Jonathan freut sich aufs gemeinsame Schneeschippen und Inliner-Fahren, Knolls Mädchen auf gemeinsame Brettspiele. Inzwischen schauen sie vor dem Schlafen gehen lieber fern, wozu Papa herzlich eingeladen ist – möglichst mit einer Tüte Chips. Das ist wiederum ein Punkt, an dem die Mütter solidarisch einhaken. Sind nämlich die Papas da, würden Regeln gern außer Kraft gesetzt. Eben bei der Ernährung. Oder das zu Bett gehen wird etwas nach hinten verschoben. Dass es zu Hause mit drei Kindern „immer etwas trubelig“ zugeht, genießen die Väter und sehen die Familie als großen Rückhalt. Von den Kindern gefordert zu sein, hat aus Sicht der Mütter zudem einen großen Vorteil. „Da sind sie gezwungen abzuschalten und das Geschäft tritt schnell in den Hintergrund“, sagt Gudrun Knoll.

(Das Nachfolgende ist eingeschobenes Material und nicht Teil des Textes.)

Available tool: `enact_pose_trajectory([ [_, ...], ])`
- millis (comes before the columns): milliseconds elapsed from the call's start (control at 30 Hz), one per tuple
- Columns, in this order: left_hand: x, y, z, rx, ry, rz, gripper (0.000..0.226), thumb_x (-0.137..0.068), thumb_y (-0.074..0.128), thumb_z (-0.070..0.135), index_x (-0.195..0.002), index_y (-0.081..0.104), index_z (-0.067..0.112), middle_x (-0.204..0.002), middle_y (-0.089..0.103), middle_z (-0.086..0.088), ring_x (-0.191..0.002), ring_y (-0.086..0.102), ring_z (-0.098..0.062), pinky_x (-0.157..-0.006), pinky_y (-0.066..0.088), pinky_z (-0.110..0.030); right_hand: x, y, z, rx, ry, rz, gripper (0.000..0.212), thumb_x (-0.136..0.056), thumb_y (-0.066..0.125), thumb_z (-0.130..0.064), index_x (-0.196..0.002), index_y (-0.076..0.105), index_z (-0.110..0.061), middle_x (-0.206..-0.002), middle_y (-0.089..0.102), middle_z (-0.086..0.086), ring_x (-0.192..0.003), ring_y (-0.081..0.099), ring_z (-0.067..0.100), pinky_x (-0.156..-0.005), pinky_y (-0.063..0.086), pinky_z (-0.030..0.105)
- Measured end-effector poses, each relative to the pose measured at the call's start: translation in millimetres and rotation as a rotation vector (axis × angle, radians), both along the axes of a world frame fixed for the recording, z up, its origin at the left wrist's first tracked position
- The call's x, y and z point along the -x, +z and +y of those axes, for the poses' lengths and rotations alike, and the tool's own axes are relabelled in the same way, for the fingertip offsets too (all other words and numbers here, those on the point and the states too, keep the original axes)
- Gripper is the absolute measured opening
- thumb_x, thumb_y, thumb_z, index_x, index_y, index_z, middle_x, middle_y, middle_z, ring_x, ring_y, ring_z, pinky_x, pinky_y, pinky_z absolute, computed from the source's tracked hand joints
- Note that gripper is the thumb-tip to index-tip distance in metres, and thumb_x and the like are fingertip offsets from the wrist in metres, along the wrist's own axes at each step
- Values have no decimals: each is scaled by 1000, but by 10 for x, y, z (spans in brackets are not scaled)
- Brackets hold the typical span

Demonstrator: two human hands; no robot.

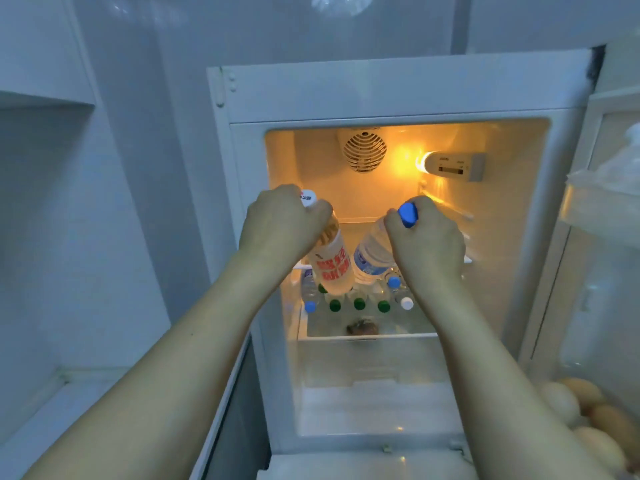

Große Hilfen im Haushalt seien sie ansonsten nicht, gestehen beide ein. Michael Knoll habe es mal mit Bügeln versucht – griffbereit ein Glas Rotwein. Das sei aber „kein nachhaltiges“ Unterfangen geworden. Heute beschränke er sich aufs Grillen: „Gunny besorgt das Fleisch – ich leg’s drauf.“ Achim Gaus hält es mit „praktischer Zuarbeit“. Beschweren wollen sich die Bürgermeistergattinen nicht über den oft zeitlich verschobenen Beruf, der auch das Wochenende einschließt. Schließlich habe man sich bewusst und gemeinsam dazu entschieden zu kandidieren. So oft es geht wird jeweils ein fester Wochentag für die Familie reserviert. Bei den Knolls ist es der Dienstag, bei den Gaus’ der Mittwoch. Dann gehen die Frauen zur Musikprobe.

Auch der Vatertag gehört ganz den Familien. Achim Gaus hat „noch keinen Plan“, aber den Wunsch, „dass die Kinder möglichst spät aufstehen“. In der Regel geschehe das nämlich im Morgengrauen. Für Michael Knoll Anlass für einen Blick ehrlichen Bedauerns. „Da sind unsere fair, das wird erst im Laufe des Vormittags geschehen“, sagt der Schnürpflinger Schultes.